Cloud computing puts your desktop wherever you want it
This is part of IEEE Spectrum’s special report: Top 11 Technologies of the Decade
Illustration: Frank Chimero
Just 18 years ago the Internet was in its infancy, a mere playground for tech-savvy frontiersmen who knew how to search a directory and FTP a file. Then in 1993 it hit puberty, when the Web’s graphical browsers and clickable hyperlinks began to attract a wider audience. Finally, in the 2000s, it came of age, with blogs, tweets, and social networking dizzying billions of ever more naive users with relentless waves of information, entertainment, and gossip.
This, the adulthood of the Internet, has come about for many reasons, all of them supporting a single conceptual advance: We’ve cut clean through the barrier between hardware and software. And it’s deeply personal. Videos of our most embarrassing moments, e-mails detailing our deepest heartaches, and every digit of our bank accounts, social security numbers, and credit cards are splintered into thousands of servers controlled by dozens—hundreds?—of companies.
Welcome to cloud computing. We’ve been catapulted into this nebulous state by the powerful convergence of widespread broadband access, the profusion of mobile devices enabling near-constant Internet connectivity, and hundreds of innovations that have made data centers much easier to build and run. For most of us, physical storage may well become obsolete in the next few years. We can now run intensive computing tasks on someone else’s servers cheaply, or even for free. If this all sounds a lot like time-sharing on a mainframe, you’re right. But this time it’s accessible to all, and it’s more than a little addictive.
The seduction of the business world began first, in 2000, when Salesforce.com started hosting software for interacting with customers that a client could rebrand as its own. Customers’ personal details, of course, went straight into Salesforce’s databases. Since then, hundreds of companies have turned their old physical products into virtual services or invented new ones by harnessing the potential of cloud computing.
Consumers were tempted four years later, when Google offered them their gateway drug: Gmail, a free online e-mail service with unprecedented amounts of storage space. The bargain had Faustian overtones—store your e-mail with us for free, and in exchange we’ll unleash creepy bots to scan your prose—but the illusion of infinite storage proved too thoroughly enthralling. This was Google, after all: big, brawny, able to warp space and time.
Gmail’s infinite storage was a start. But the program’s developers also made use of a handy new feature.

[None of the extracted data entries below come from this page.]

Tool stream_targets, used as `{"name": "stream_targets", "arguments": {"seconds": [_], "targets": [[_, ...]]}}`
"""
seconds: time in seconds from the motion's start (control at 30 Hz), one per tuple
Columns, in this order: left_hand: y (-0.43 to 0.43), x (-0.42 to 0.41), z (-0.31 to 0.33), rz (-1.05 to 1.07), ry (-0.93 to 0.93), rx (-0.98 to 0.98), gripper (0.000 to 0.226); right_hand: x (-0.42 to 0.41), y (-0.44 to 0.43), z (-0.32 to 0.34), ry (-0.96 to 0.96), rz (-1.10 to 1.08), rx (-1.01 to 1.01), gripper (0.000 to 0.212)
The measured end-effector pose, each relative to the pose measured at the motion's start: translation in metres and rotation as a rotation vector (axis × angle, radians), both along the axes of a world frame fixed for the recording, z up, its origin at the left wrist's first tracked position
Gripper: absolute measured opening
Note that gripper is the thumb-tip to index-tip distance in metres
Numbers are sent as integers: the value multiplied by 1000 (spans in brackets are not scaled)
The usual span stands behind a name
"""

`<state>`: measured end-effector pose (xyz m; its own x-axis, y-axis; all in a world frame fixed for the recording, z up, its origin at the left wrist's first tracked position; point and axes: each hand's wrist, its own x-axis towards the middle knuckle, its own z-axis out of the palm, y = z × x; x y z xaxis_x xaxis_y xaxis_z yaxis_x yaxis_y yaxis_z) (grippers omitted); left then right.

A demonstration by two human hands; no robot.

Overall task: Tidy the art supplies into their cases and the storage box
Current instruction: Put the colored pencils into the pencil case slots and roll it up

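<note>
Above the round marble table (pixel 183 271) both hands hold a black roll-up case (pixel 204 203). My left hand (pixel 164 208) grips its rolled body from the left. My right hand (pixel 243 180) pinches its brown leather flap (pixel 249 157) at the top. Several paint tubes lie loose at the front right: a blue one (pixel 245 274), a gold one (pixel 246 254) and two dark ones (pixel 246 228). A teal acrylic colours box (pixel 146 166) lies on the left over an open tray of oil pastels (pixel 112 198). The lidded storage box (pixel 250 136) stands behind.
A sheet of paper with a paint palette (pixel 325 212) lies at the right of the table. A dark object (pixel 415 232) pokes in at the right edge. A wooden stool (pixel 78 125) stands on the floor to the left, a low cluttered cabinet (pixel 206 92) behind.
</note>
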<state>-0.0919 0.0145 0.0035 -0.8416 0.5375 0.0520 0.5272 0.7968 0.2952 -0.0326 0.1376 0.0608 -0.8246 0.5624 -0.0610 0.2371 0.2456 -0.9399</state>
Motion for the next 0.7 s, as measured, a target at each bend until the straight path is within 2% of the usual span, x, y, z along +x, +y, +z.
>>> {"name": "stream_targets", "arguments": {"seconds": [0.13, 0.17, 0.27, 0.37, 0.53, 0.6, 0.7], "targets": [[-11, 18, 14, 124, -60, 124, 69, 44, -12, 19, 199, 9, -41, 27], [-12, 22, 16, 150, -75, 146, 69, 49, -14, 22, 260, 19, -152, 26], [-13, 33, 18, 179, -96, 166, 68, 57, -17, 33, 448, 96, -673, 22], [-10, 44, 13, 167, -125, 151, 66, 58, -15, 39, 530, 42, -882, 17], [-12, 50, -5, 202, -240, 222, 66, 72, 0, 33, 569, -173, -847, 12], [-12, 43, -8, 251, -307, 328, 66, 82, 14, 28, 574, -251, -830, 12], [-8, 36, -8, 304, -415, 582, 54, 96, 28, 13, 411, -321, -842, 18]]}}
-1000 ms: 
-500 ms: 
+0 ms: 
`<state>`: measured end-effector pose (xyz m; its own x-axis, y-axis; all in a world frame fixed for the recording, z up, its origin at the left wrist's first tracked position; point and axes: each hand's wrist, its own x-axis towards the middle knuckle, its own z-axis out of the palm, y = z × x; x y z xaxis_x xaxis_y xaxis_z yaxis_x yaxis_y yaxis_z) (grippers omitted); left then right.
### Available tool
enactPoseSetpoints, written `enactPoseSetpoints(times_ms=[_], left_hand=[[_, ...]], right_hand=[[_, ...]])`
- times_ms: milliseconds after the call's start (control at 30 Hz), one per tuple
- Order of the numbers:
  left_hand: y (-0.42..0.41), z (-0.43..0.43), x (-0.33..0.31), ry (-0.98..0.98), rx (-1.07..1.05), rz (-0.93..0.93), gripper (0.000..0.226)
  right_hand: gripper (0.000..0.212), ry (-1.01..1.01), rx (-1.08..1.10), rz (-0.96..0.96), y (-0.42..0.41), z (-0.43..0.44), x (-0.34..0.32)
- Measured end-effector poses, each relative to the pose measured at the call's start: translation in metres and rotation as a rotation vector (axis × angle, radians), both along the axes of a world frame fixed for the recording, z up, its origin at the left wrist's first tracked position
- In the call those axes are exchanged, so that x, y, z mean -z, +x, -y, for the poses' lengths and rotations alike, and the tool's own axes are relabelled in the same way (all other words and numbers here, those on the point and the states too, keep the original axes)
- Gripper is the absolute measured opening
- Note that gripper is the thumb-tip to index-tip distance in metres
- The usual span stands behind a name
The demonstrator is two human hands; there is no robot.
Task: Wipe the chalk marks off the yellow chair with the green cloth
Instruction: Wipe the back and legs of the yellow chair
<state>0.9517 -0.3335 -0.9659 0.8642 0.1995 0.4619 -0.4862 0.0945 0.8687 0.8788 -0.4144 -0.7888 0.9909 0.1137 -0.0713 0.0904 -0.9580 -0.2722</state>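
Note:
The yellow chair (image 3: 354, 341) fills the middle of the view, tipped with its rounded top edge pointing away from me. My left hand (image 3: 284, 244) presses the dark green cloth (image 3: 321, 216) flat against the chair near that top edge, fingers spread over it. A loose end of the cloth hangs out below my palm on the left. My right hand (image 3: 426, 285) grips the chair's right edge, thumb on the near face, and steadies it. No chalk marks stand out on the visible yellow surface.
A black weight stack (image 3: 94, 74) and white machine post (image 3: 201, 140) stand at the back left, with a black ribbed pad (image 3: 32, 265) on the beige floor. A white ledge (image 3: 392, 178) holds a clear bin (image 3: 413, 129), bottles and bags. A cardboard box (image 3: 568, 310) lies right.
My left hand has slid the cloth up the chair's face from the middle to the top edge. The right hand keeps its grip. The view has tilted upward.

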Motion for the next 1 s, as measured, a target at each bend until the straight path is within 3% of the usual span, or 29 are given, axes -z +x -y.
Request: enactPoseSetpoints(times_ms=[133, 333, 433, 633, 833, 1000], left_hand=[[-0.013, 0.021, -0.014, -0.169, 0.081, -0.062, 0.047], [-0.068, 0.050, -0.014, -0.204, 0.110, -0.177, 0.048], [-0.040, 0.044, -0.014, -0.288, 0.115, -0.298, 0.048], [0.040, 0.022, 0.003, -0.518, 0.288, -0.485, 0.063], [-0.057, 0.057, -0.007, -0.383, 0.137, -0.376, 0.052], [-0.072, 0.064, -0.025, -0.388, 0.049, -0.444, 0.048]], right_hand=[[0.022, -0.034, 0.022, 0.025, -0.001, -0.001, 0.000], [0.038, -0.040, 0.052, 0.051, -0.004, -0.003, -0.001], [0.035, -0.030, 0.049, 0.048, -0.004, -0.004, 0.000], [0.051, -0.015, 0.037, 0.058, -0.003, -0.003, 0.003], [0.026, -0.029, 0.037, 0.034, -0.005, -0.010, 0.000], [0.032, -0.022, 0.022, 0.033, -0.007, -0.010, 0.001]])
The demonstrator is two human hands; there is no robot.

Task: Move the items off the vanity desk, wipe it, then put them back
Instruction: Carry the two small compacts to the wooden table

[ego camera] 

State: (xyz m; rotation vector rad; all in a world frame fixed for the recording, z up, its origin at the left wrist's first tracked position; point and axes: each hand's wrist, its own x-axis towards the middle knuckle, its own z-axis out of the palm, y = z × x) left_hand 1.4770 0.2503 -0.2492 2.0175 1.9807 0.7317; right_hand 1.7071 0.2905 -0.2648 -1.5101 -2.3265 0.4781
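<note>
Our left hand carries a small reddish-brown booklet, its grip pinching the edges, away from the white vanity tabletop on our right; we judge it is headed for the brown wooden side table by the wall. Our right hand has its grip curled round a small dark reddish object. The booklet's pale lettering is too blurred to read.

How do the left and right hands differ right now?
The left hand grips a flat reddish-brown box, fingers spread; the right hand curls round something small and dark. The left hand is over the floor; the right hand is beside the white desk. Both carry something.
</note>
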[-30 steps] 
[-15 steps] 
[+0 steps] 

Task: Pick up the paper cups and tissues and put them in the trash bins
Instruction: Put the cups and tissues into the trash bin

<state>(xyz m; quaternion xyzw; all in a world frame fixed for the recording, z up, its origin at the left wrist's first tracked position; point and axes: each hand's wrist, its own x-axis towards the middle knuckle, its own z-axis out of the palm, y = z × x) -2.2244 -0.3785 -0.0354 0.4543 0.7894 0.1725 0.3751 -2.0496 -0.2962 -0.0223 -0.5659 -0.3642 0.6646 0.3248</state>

Now they could roll out updates whenever they pleased, guaranteeing that Gmail users were all in sync without having to visit a Web site to download and install an update. The same principle applied to the collaborative editing tools of Google Docs, which moved users’ documents into the browser with no need for backups to a hard drive. “Six years ago”—before the launch of Docs—“office productivity on the Web wasn’t even an idea,” recalls Rajen Sheth, a product manager at Google.
Docs thus took a first, tentative bite out of such package software products as Microsoft Office. Soon hundreds of companies were nibbling away.
Adding new features and fixing glitches, it turned out, could be a fluid and invisible process. Indeed, sites like the photo storage service Flickr and the blog platform WordPress continually seep out new products, features, and fixes. Scraping software off individual hard drives and running it in anonymous data centers obliterated the old, plodding cycles of product releases and patches.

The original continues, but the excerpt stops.